What you need to do >> Take the lines below from the one with "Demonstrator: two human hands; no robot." through the one with "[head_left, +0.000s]" and retype them exactly. Include nothing else, and no pictures.

** Material for this task follows **

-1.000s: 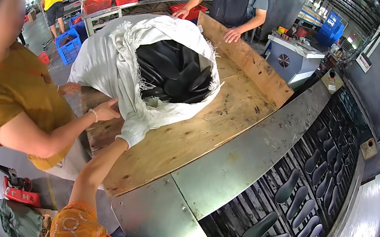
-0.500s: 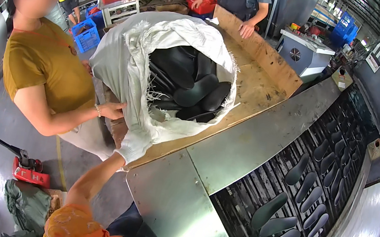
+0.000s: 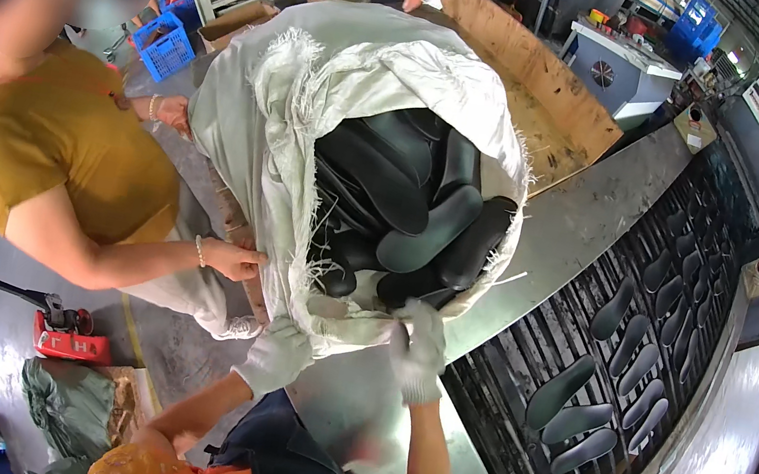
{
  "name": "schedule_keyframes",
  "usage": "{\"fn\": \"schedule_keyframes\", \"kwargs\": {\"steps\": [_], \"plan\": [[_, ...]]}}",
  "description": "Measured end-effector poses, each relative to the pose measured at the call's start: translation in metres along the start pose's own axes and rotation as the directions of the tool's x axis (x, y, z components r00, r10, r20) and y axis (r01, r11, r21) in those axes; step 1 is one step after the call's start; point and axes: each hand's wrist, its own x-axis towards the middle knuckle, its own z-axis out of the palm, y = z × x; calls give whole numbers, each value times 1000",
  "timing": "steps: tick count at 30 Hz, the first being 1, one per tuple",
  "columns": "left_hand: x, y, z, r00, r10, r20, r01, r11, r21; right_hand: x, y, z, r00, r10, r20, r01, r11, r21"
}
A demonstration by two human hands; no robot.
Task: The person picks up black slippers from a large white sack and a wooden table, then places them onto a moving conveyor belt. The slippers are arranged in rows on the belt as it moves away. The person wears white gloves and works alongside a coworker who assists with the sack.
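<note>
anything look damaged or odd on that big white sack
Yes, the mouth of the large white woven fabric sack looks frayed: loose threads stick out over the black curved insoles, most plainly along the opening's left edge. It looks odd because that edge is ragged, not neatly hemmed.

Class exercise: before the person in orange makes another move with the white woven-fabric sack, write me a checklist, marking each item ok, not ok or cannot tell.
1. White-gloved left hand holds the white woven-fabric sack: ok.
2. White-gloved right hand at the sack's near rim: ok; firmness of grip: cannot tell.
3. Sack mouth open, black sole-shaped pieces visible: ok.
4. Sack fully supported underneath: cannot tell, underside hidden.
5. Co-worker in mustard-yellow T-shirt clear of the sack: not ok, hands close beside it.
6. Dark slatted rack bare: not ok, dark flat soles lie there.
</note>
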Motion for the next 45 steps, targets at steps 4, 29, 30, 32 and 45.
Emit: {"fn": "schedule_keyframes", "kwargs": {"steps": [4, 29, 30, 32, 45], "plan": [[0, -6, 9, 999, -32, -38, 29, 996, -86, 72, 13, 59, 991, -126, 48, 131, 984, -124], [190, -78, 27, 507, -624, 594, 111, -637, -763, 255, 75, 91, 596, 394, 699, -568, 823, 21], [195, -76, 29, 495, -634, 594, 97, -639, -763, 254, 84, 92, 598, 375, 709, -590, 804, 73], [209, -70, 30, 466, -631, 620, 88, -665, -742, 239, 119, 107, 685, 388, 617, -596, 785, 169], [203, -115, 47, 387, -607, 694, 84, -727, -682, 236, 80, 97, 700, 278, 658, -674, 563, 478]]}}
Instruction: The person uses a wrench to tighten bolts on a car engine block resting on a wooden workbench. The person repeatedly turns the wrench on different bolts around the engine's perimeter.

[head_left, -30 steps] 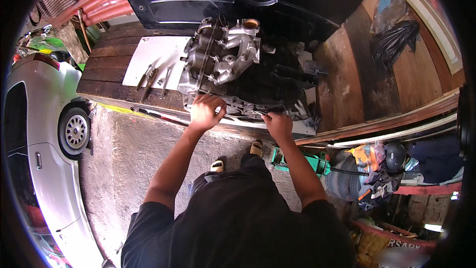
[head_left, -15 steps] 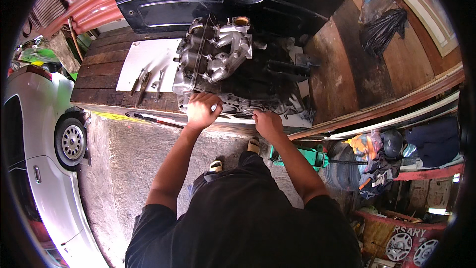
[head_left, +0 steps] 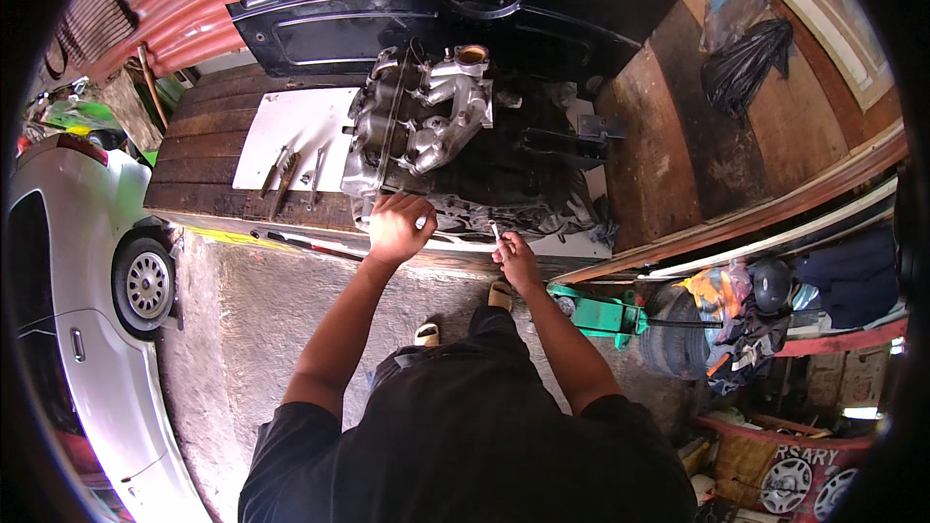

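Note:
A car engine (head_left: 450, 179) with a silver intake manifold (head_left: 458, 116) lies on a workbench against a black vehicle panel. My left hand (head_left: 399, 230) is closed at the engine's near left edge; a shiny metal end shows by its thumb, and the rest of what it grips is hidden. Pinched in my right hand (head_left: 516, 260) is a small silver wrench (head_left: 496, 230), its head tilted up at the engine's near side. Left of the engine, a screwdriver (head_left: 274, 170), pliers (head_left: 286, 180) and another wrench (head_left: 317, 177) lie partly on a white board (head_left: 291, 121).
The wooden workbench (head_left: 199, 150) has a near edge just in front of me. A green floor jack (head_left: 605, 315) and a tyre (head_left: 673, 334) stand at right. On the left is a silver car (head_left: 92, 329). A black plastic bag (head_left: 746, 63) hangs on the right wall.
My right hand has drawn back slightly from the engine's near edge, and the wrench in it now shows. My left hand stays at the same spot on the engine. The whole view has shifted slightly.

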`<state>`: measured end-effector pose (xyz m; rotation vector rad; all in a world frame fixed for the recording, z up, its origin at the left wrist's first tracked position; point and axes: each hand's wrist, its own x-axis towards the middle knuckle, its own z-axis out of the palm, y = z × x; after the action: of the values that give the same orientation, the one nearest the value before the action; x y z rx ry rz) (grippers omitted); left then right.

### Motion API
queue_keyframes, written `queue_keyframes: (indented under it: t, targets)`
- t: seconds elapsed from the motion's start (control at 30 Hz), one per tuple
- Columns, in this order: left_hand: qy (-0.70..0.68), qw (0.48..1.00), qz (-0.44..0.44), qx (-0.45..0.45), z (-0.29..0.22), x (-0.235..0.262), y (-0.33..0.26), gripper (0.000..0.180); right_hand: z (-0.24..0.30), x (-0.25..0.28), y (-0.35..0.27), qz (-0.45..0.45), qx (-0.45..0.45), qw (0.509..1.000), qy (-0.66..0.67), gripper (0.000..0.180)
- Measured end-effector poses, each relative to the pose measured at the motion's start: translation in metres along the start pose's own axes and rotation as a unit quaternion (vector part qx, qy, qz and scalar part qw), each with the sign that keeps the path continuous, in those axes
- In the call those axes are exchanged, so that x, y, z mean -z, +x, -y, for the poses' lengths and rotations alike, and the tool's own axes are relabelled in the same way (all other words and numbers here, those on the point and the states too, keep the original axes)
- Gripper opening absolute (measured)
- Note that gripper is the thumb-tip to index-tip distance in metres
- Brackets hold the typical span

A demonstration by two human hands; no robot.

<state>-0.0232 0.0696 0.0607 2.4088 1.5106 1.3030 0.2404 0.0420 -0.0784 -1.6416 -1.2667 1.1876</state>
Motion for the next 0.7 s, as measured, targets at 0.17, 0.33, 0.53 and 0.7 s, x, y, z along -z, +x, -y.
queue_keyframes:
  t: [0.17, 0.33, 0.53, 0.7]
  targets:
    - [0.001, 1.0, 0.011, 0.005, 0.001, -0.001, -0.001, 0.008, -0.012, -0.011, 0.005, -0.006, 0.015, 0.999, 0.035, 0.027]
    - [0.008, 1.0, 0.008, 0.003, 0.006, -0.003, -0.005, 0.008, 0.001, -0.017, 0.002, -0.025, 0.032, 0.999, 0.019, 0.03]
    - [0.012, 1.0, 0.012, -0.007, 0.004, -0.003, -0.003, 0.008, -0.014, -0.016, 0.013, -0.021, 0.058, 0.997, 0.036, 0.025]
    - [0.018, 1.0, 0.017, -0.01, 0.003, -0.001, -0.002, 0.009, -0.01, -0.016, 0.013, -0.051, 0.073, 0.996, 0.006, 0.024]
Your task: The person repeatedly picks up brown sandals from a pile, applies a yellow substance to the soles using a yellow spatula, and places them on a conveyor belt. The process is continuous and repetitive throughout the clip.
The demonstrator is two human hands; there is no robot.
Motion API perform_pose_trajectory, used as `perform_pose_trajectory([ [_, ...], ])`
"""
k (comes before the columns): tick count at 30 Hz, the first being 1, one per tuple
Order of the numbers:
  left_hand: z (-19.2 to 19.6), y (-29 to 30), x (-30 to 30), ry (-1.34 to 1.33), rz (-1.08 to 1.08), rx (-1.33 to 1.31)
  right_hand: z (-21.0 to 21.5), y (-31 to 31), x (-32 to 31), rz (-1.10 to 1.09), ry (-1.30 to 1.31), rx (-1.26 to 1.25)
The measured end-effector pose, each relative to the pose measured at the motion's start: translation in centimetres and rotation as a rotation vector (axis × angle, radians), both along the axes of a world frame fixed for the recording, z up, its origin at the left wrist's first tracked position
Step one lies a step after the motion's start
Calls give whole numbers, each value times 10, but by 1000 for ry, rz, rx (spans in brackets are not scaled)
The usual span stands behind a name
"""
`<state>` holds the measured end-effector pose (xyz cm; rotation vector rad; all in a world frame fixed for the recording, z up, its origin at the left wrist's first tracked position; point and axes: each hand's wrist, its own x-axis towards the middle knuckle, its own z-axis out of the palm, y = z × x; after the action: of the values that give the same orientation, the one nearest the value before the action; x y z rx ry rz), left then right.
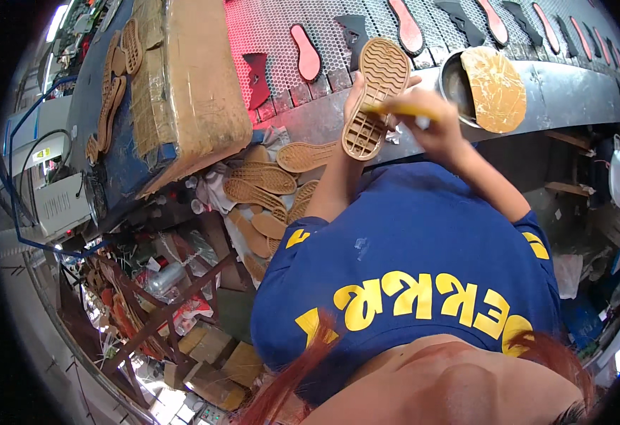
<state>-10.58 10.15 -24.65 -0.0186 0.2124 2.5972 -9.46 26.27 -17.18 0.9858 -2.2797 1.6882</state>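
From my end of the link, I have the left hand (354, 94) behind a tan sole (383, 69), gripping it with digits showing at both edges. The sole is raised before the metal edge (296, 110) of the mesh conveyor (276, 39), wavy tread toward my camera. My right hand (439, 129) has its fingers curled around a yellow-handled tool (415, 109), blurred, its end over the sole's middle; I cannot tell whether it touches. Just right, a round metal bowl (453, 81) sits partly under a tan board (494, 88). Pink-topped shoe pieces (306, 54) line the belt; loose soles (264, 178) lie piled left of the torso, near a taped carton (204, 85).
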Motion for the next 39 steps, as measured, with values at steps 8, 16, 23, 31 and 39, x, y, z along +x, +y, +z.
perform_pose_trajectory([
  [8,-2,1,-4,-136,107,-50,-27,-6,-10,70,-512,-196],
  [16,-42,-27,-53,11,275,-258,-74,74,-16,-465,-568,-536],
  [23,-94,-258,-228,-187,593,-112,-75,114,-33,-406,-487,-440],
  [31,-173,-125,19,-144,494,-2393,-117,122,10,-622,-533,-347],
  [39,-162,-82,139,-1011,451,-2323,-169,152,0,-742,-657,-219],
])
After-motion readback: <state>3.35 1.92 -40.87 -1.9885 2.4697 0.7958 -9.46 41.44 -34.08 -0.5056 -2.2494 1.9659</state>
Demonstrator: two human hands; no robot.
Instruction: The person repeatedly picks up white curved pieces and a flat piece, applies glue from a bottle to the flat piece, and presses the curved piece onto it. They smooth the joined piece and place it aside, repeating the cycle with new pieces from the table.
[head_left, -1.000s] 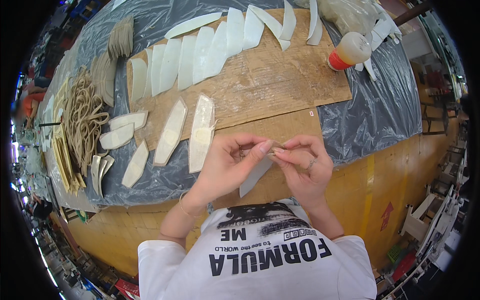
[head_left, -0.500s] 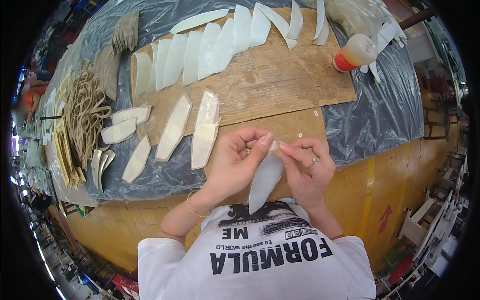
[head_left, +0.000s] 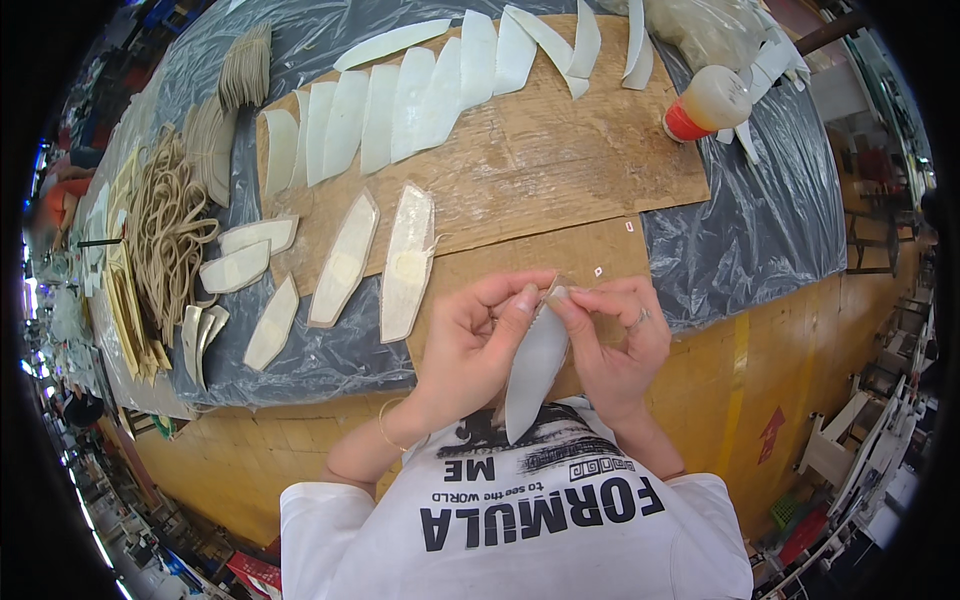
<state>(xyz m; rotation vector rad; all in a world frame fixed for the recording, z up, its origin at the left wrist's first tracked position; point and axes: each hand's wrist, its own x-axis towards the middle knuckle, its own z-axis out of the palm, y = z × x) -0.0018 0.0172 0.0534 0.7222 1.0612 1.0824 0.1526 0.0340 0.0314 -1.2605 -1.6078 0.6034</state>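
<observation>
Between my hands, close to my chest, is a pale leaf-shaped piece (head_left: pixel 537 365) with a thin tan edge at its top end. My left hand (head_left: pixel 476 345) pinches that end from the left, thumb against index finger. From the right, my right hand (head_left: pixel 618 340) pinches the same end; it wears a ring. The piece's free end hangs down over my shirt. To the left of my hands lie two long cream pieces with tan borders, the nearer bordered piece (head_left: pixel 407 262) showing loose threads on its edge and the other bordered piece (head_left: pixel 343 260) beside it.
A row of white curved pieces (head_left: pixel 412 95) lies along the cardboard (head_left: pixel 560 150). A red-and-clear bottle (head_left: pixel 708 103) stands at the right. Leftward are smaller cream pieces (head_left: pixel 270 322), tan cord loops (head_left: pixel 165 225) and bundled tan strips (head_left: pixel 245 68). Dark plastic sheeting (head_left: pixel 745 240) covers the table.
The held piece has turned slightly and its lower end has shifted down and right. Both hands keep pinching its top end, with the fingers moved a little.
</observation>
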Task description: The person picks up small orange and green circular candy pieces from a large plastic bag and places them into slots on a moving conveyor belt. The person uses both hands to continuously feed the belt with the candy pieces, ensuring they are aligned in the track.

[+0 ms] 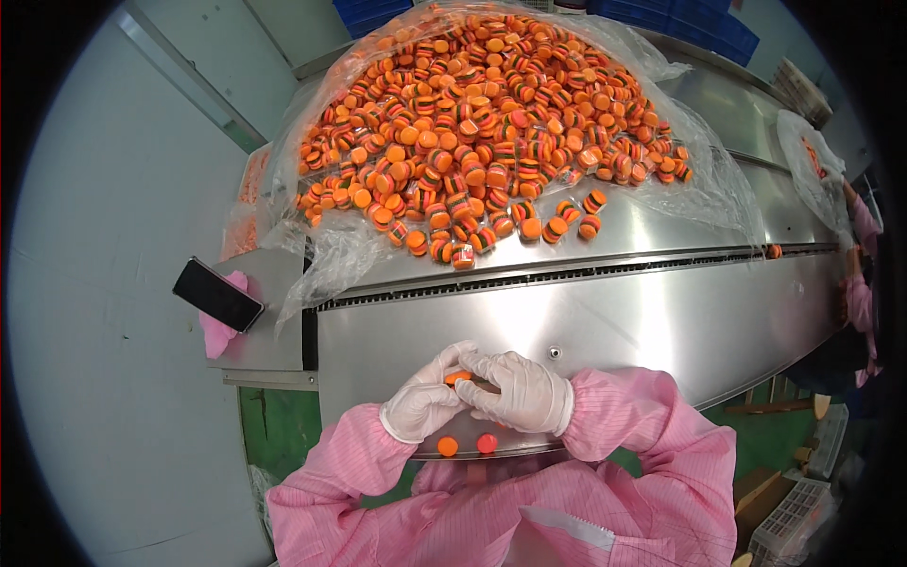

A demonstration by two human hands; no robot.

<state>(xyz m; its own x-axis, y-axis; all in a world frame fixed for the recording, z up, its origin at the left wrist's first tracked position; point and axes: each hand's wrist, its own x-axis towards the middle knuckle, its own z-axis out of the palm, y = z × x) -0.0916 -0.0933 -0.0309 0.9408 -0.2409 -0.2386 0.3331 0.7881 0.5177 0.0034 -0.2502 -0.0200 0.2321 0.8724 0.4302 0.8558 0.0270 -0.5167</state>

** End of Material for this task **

Output of the exercise >>
Demonstrator: two human hands; no robot.
Instruction: The person repeatedly picks up white curved pieces and a flat piece, applies glue from a bottle to the flat piece, and presses the curved piece onto it. They smooth the joined piece and place it aside, repeating the cycle with new pieces from the table.
[head_left, -1.000s] 
[head_left, -0.500s] 
[head_left, +0.000s] 

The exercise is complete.